IEEE J Biomed Health Inform. 2021 Aug;25(8):2857-2865. doi: 10.1109/JBHI.2021.3054876. Epub 2021 Aug 5.
The potential of using an electroencephalogram (EEG) to detect hypoglycemia in patients with type 1 diabetes (T1D) has been investigated in both time and frequency domains. Under hyperinsulinemic hypoglycemic clamp conditions, we have shown that the brain's response to hypoglycemic episodes could be described by the centroid frequency and spectral gyration radius evaluated from spectral moments of EEG signals. The aim of this paper is to investigate the effect of hypoglycemia on spectral moments in EEG epochs of different durations and to propose the optimal time window for hypoglycemia detection without using clamp protocols. The incidence of hypoglycemic episodes at night time in five T1D adolescents was analyzed from selected data of ten days of observations in this study. We found that hypoglycemia is associated with significant changes (P < 0.05) in spectral moments of EEG segments in different lengths. Specifically, the changes were more pronounced on the occipital lobe. We used effect size as a measure to determine the best EEG epoch duration for the detection of hypoglycemic episodes. Using Bayesian neural networks, this study showed that 30 second segments provide the best detection rate of hypoglycemia. In addition, Clarke's error grid analysis confirms the correlation between hypoglycemia and EEG spectral moments of this optimal time window, with 86% of clinically acceptable estimated blood glucose values. These results confirm the potential of using EEG spectral moments to detect the occurrence of hypoglycemia.

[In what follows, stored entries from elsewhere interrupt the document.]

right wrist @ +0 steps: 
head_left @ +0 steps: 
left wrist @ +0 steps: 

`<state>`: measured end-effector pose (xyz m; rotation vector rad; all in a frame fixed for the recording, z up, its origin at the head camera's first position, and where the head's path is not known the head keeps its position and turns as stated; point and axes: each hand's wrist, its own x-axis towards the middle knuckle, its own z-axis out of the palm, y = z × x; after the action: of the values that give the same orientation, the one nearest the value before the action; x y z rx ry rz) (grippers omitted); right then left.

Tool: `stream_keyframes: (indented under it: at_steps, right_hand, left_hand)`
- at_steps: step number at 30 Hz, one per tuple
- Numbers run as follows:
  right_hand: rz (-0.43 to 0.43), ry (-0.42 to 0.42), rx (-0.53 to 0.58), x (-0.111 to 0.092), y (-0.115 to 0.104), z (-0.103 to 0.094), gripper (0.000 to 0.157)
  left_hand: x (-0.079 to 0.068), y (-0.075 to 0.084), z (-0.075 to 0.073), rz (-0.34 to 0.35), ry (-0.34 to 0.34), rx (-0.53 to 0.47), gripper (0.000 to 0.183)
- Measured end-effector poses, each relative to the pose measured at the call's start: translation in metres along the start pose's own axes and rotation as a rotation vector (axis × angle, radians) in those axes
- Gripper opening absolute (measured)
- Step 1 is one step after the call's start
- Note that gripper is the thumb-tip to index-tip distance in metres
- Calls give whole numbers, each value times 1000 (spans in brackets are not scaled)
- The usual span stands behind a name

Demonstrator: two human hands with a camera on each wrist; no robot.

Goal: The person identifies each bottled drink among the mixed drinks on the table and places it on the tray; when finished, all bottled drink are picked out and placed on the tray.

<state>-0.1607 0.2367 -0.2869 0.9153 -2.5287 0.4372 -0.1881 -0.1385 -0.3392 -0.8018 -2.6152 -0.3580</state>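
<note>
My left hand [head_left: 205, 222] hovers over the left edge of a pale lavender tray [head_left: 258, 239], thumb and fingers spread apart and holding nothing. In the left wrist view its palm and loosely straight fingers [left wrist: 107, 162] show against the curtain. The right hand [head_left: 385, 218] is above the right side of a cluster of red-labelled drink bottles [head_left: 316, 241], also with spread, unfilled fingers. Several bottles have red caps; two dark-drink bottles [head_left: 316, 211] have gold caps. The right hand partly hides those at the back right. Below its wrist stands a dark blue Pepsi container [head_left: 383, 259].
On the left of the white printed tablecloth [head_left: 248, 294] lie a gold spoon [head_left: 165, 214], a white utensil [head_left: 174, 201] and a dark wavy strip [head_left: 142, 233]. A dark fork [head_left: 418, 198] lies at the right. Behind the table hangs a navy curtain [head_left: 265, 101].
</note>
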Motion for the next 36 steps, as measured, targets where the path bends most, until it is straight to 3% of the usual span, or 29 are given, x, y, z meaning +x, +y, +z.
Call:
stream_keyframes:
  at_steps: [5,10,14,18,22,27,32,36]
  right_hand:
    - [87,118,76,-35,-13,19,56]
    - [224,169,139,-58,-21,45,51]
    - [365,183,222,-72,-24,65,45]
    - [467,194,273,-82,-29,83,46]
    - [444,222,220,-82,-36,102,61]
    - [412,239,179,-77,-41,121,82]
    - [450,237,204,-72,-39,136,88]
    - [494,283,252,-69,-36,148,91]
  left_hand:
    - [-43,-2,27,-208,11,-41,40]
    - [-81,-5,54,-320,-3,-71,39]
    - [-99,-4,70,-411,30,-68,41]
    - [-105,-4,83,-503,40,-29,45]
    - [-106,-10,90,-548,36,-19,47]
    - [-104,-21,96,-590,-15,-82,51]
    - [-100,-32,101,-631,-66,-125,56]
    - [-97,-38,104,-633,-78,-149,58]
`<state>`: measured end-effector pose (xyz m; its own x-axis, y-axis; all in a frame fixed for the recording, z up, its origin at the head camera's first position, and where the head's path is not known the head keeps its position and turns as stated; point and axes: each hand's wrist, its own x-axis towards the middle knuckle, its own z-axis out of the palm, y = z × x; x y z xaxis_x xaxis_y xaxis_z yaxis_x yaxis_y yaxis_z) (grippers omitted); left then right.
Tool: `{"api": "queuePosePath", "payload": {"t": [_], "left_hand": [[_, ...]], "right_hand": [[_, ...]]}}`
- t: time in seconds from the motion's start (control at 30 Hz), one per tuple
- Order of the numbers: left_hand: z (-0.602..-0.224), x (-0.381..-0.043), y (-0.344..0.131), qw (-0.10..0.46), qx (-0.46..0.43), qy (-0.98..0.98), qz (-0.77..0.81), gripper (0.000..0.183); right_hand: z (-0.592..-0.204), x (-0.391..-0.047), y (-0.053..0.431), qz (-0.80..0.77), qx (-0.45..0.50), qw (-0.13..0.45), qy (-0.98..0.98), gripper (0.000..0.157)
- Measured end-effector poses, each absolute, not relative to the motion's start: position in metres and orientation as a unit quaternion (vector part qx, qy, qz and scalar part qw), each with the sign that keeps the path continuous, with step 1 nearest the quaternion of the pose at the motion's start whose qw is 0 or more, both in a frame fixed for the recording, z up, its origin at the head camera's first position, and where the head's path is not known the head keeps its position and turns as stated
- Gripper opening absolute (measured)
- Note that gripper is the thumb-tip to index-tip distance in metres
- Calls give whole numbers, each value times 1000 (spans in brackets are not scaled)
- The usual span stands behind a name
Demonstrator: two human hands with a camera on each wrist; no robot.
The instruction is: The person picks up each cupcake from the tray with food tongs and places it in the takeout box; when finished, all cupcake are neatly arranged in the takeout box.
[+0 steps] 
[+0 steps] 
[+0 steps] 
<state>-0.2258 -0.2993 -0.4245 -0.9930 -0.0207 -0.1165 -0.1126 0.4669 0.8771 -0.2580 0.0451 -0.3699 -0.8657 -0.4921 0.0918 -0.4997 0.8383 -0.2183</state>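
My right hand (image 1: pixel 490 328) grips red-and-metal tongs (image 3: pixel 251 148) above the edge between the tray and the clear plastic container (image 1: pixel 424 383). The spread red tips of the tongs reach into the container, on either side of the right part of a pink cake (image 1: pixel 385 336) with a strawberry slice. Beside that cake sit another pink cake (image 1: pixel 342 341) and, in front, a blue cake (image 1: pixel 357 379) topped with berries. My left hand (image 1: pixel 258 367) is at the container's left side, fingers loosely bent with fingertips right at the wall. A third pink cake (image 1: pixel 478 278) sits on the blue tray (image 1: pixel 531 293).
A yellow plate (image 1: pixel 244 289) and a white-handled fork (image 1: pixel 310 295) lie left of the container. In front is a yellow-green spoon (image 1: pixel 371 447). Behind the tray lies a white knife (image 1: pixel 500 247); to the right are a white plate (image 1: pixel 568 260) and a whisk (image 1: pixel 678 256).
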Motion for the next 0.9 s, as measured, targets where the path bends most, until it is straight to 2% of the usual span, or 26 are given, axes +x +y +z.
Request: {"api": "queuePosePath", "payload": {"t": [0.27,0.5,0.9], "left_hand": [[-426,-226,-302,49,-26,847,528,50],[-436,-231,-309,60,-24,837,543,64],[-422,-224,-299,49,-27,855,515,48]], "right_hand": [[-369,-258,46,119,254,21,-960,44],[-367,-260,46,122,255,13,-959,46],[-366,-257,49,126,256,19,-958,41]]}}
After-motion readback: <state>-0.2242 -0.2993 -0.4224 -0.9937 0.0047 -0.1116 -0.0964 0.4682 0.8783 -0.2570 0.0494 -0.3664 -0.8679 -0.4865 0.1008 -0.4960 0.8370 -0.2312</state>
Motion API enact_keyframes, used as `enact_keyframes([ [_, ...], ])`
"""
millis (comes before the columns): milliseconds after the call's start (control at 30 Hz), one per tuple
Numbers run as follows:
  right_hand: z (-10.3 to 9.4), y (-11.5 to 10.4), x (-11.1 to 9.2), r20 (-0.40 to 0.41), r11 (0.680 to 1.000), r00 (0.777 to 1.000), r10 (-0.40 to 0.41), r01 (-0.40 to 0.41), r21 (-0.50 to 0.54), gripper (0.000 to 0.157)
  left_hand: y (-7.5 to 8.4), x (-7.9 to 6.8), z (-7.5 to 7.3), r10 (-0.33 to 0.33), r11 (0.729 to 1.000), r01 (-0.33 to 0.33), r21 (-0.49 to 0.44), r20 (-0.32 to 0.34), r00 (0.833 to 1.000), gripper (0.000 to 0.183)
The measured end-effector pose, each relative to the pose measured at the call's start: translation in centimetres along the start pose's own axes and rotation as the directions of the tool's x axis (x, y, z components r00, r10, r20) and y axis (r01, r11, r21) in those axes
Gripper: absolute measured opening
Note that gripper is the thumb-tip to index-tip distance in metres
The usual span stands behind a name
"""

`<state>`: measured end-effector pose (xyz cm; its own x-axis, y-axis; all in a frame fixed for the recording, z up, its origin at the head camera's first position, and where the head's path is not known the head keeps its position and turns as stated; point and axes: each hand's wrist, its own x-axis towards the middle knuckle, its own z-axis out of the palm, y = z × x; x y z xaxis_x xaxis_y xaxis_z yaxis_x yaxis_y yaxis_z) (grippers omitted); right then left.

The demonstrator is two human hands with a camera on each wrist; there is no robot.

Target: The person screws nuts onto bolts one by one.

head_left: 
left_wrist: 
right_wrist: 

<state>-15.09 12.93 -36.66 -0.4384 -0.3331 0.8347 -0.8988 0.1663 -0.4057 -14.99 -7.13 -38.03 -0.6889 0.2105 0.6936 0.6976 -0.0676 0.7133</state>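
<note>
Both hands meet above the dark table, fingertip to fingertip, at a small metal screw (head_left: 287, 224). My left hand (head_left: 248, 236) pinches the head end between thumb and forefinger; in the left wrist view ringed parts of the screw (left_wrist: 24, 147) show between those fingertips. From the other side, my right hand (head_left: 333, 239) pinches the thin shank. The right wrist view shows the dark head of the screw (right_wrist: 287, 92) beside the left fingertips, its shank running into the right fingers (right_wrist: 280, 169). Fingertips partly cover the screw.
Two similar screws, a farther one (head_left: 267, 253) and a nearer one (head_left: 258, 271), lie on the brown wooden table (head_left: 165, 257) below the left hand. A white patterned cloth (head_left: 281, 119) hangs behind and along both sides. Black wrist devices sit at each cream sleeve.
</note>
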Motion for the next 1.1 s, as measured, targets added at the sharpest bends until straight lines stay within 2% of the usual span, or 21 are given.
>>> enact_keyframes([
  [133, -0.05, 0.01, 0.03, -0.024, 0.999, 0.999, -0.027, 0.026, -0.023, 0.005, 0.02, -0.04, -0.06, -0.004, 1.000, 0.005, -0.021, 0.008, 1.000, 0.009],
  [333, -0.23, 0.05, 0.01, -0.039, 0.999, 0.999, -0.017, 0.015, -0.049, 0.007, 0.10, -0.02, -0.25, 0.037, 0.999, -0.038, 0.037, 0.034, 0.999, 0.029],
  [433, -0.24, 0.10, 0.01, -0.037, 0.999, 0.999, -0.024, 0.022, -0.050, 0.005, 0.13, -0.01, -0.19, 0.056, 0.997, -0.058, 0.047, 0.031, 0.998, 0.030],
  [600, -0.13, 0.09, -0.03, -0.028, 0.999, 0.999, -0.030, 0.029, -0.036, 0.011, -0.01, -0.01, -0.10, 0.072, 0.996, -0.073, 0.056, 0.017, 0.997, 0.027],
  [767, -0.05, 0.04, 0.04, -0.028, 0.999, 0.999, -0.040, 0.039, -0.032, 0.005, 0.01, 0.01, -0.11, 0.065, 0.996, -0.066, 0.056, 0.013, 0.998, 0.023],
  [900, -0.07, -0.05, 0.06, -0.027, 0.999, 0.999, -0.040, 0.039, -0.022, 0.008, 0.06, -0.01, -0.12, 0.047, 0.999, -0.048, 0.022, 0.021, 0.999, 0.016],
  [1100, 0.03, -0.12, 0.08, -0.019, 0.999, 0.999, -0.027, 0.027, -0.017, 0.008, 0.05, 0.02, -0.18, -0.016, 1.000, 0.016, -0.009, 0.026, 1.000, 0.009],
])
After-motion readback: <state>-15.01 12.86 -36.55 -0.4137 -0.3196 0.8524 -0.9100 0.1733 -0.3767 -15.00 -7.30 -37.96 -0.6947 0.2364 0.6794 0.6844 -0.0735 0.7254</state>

已经在时域和频域中研究了使用脑电图 (EEG) 来检测 1 型糖尿病 (T1D) 患者低血糖的潜力。在高胰岛素低血糖钳夹条件下,我们已经表明,大脑对低血糖发作的反应可以通过从 EEG 信号的谱矩评估的质心频率和谱旋半径来描述。本文的目的是研究低血糖对不同持续时间的 EEG 段谱矩的影响,并提出在不使用钳夹方案的情况下检测低血糖的最佳时间窗口。通过分析这项研究中十天观察所选数据,我们发现夜间 T1D 青少年低血糖发作的发生率与 EEG 段不同长度的谱矩的显著变化(P<0.05)有关。具体来说,枕叶的变化更为明显。我们使用效应大小作为衡量标准,确定用于检测低血糖发作的最佳 EEG 段持续时间。本研究使用贝叶斯神经网络表明,30 秒段可提供最佳的低血糖检测率。此外,克拉克误差网格分析证实了该最佳时间窗口内低血糖与 EEG 谱矩之间的相关性,具有 86%的临床可接受的估计血糖值。这些结果证实了使用 EEG 谱矩来检测低血糖发生的潜力。